What to work on
Range to repeat from the listing below: the line containing "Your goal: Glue" down to the line containing "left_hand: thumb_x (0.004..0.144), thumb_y", both included. Copy it exactly, pictures excluded, and add nothing else.

Supplied data
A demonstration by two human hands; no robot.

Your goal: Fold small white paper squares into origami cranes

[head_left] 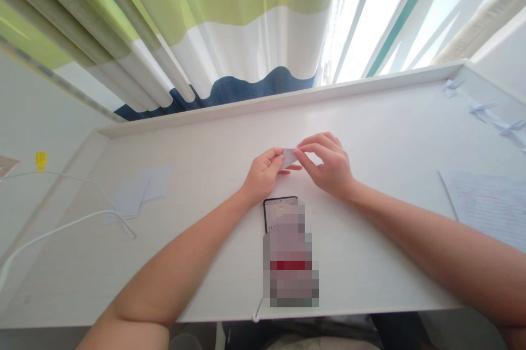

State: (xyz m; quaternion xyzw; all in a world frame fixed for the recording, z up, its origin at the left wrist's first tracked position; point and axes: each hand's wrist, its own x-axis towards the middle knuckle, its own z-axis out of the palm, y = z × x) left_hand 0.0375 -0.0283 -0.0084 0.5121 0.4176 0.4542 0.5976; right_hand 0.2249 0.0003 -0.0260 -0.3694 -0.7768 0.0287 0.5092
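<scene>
Between my hands, above the white desk, is a small folded piece of white paper (289, 158). My left hand (265, 172) pinches its left side between thumb and fingers. At its upper right corner, the thumb and index finger of my right hand (326, 164) close on the paper. Some left fingertips show beneath it. Just below my hands lies a smartphone (281, 208), its screen lit and most of it blurred out by large pixels.
Loose paper sheets (133, 191) lie at the left on the desk (213, 164). Lined paper (489, 202) is at the right. Several folded paper pieces (485, 109) sit at the far right. A white cable (66, 229) crosses the left side. A raised rim (246, 106) edges the back, before curtains (255, 38).
</scene>
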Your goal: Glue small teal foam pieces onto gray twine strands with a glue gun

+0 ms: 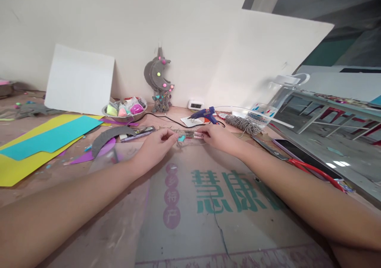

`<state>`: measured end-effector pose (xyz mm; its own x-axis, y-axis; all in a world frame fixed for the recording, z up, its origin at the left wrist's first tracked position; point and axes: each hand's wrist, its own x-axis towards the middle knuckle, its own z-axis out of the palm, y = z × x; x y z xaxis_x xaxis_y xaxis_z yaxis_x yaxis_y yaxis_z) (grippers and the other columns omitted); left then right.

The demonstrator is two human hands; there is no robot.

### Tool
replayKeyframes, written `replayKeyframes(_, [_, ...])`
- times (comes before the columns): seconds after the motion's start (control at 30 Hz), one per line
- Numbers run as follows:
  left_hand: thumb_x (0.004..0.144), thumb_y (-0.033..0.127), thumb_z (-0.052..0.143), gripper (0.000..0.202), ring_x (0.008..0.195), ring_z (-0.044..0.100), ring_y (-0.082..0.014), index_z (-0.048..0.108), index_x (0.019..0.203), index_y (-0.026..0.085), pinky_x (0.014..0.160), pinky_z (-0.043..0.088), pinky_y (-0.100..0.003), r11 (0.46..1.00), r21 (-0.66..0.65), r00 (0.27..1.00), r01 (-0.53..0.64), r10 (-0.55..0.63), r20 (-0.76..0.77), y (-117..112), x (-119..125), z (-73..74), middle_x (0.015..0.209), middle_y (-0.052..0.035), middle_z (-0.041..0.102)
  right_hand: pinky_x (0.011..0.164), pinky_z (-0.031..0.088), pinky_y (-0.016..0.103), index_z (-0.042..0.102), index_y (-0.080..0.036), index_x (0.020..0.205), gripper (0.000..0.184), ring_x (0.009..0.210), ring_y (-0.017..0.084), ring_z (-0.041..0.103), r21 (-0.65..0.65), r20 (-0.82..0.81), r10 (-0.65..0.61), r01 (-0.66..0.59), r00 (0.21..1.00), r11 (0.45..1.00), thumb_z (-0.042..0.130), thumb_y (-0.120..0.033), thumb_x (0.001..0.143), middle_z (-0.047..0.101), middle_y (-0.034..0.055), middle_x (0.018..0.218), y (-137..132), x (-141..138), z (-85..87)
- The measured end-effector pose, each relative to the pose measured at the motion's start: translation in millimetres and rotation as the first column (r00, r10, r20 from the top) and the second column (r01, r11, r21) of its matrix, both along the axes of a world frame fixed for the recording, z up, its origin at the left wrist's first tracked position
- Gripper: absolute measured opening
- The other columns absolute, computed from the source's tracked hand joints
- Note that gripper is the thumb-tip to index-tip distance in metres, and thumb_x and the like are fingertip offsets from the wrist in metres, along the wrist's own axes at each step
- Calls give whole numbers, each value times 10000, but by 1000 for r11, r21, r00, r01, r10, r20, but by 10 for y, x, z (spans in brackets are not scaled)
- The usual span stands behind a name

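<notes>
My left hand (pixel 159 144) is closed, its thumb and forefinger pinched together. Right at those fingertips sits a small teal heart (pixel 181 138); whether the fingers grip it or a thin cord on it is too small to tell. My right hand (pixel 219 138) is closed too, fingertips at the end of a small clear plastic piece (pixel 198 134). What lies between its fingers is hidden. Both hands are above the far edge of a translucent printed plastic sheet (pixel 184 236). A blue glue gun (pixel 205 114) stands just behind my right hand.
A grey moon-shaped hanging ornament (pixel 157 75) is against the white wall. To the left are a metal bowl (pixel 120 119) of colored clay packs, teal paper (pixel 53 136) and a grey curved strip (pixel 110 137). Grey cord (pixel 242 124), red-handled scissors (pixel 315 172) and a phone (pixel 306 159) lie right.
</notes>
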<state>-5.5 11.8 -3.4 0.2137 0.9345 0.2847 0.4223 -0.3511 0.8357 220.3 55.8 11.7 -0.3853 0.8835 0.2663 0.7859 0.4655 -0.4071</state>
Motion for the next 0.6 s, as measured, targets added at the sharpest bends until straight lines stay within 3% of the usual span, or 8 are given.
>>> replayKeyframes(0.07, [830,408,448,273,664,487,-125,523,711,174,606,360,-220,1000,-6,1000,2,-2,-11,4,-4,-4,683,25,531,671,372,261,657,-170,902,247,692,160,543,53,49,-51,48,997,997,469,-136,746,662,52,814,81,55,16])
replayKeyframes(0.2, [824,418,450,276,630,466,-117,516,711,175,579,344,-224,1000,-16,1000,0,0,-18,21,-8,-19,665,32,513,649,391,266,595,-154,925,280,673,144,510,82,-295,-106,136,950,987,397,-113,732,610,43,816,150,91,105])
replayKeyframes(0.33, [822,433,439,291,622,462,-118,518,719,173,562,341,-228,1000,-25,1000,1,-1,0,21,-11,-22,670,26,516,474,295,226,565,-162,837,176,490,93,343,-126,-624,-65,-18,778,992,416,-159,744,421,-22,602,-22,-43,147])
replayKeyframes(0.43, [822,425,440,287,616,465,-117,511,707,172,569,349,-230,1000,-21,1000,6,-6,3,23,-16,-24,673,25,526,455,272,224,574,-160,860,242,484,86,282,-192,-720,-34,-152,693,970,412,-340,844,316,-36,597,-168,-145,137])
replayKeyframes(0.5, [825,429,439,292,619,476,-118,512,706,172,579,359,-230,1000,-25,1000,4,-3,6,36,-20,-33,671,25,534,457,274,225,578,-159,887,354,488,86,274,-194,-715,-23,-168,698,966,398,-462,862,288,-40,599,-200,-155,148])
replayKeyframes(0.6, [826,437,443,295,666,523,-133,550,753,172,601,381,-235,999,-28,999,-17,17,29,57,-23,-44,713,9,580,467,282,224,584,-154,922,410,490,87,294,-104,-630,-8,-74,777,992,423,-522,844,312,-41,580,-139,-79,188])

Task answer
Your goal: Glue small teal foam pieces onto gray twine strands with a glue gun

+0 ms: 

`<state>`: measured end-effector pose (xyz mm; its own x-axis, y-axis; all in a world frame fixed for the recording, z up, its origin at the left wrist's first tracked position; point and axes: each hand's wrist, its own x-axis towards the middle knuckle, its own z-axis out of the palm, y = z × x; x y z xaxis_x xaxis_y xaxis_z yaxis_x yaxis_y yaxis_z) (grippers and the other columns omitted); left then right.

The demonstrator is two human hands; there is no robot.

### Tool
replayKeyframes, written `replayKeyframes(_, [_, ...])`
- times (comes before the columns): seconds after the motion's start (control at 30 Hz), one per line
- Numbers run as follows:
  left_hand: thumb_x (0.004..0.144), thumb_y (-0.033..0.127), thumb_z (-0.052..0.143), gripper (0.000..0.202), ring_x (0.008..0.195), ring_z (-0.044..0.100), ring_y (-0.082..0.014), index_z (-0.048..0.108), index_x (0.019..0.203), index_y (-0.026..0.085), pinky_x (0.014..0.160), pinky_z (-0.043..0.088), pinky_y (-0.100..0.003), r11 (0.46..1.00), r21 (-0.66..0.65), r00 (0.27..1.00), r01 (-0.53..0.64), r10 (-0.55..0.63), r20 (-0.76..0.77), y (-117..112), x (-119..125), z (-73..74), middle_x (0.015..0.209), middle_y (-0.052..0.035), middle_z (-0.041..0.102)

There is no more to the exercise.